— Activity —
The answer should be an exact repeat of the stretch of material below from the line containing "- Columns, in" through the line containing "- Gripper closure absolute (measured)".

— Provided material —
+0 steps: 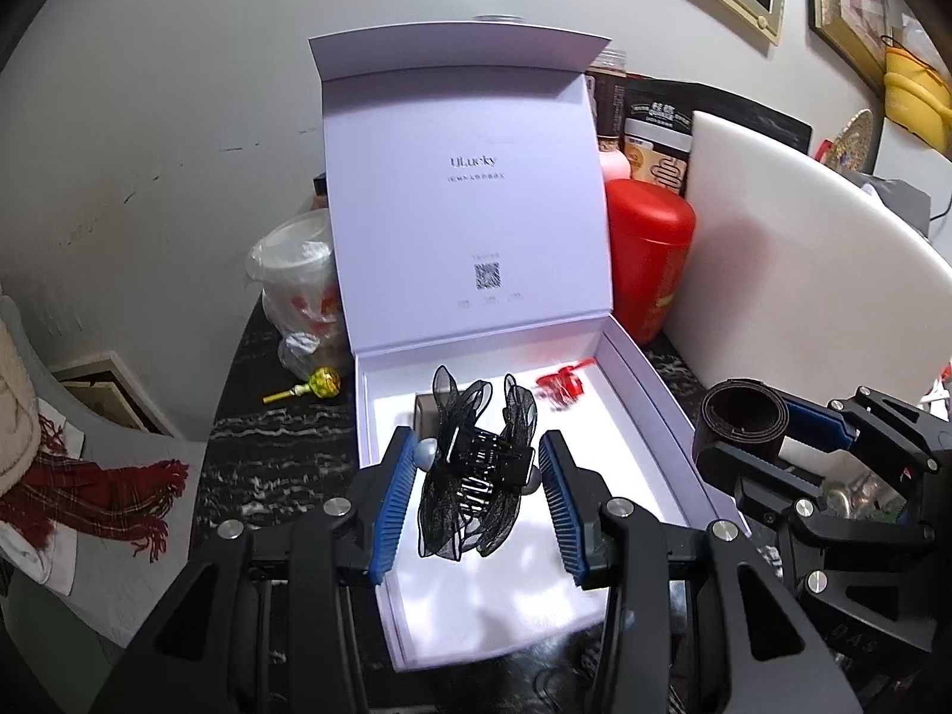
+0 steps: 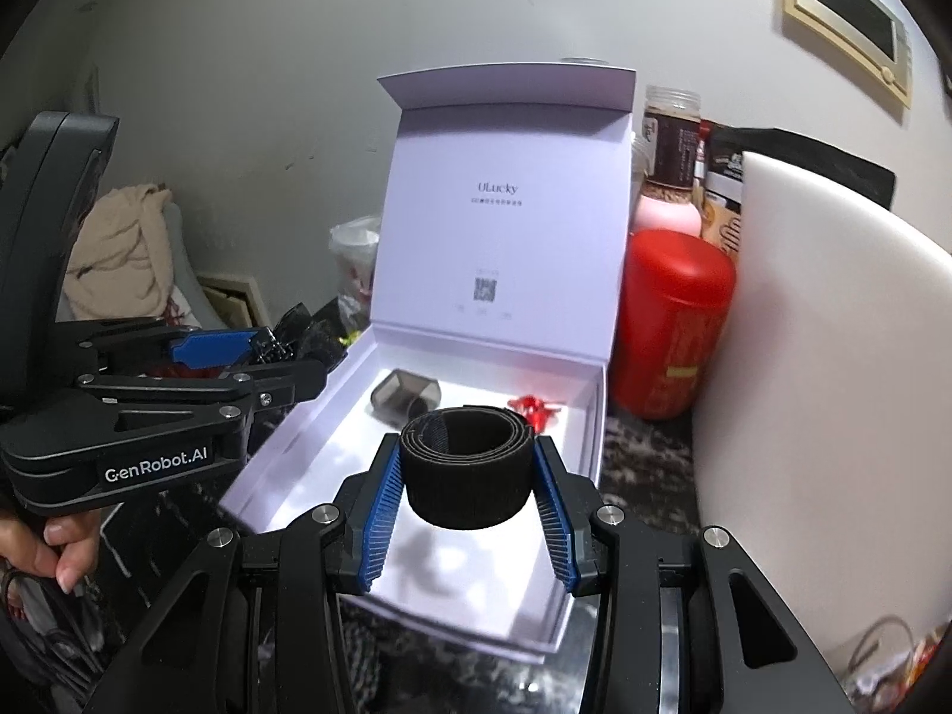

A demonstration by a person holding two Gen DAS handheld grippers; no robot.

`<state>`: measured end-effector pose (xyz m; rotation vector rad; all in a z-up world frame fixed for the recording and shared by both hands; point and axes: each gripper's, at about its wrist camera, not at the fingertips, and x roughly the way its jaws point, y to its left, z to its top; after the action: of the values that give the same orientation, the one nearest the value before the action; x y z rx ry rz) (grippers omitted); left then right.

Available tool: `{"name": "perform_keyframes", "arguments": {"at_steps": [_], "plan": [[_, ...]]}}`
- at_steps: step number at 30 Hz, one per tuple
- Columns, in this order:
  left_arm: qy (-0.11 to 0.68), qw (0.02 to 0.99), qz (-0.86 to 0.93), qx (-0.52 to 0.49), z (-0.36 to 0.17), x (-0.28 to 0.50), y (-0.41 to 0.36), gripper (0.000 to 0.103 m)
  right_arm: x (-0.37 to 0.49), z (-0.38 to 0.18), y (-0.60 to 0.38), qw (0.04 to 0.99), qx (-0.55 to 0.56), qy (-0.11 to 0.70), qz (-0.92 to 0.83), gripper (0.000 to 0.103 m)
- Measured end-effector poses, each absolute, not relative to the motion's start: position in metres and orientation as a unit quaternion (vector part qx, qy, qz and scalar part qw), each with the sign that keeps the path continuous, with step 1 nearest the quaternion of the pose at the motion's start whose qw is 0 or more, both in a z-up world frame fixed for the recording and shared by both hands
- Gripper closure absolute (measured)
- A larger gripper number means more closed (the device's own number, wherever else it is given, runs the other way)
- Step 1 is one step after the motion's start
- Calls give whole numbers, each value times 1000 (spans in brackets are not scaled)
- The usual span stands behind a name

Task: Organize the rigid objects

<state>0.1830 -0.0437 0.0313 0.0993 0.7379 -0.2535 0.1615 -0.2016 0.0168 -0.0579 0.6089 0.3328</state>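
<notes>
Dark marbled tabletop [image 1: 273, 434] carries everything, with a grey wall behind. Nearest in the left wrist view, the left gripper [image 1: 479, 464] is clamped on a black hair claw [image 1: 476, 464] trimmed with gauzy black bows; its pearl ends sit against the blue pads [image 1: 395, 488], and the clip hangs above the near half of the white gift box [image 1: 672, 470]. I judge the claw light but fiddly: the plastic body and teeth are stiff and could snap under a hard squeeze, the gauze is soft and gives no purchase, and the round pearls look slippery, so the firm central bar is the better place to hold.

At three o'clock in that view, and dead centre in the right wrist view, the right gripper [image 2: 470, 476] is closed on a coiled black hook-and-loop strap [image 2: 467, 464], pads on opposite sides of the roll, also above the box. The strap should be light, springy and rough enough not to slip; squeezed across the coil it may go oval or unwind once released.

Farther in, on the box floor, lie a smoky translucent case [image 2: 404, 395] at about eleven o'clock and a small red clip [image 2: 532, 407] at about one o'clock. Beyond them the lid [image 1: 470, 190] stands upright, a red canister [image 1: 648, 256] just to its right.
</notes>
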Motion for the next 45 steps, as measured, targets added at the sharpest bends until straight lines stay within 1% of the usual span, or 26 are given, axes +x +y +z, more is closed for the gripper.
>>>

— Solution for this problem —
- Columns, in this order:
  left_arm: qy (-0.11 to 0.68), qw (0.02 to 0.99), qz (-0.86 to 0.93), qx (-0.52 to 0.49), z (-0.36 to 0.17), x (-0.28 to 0.50), y (-0.41 to 0.36), gripper (0.000 to 0.103 m)
  right_arm: x (-0.37 to 0.49), z (-0.38 to 0.18), y (-0.60 to 0.38), qw (0.04 to 0.99), qx (-0.55 to 0.56), qy (-0.11 to 0.70), qz (-0.92 to 0.83), gripper (0.000 to 0.103 m)
- Measured end-effector poses, each absolute, not relative to the motion's start: position in metres and orientation as a unit quaternion (vector part qx, qy, qz and scalar part qw), each with the sign that keeps the path continuous, with step 1 nearest the quaternion of the pose at the motion's start whose qw is 0 or more, both in a z-up world frame fixed for the recording and shared by both hands
- Gripper closure absolute (measured)

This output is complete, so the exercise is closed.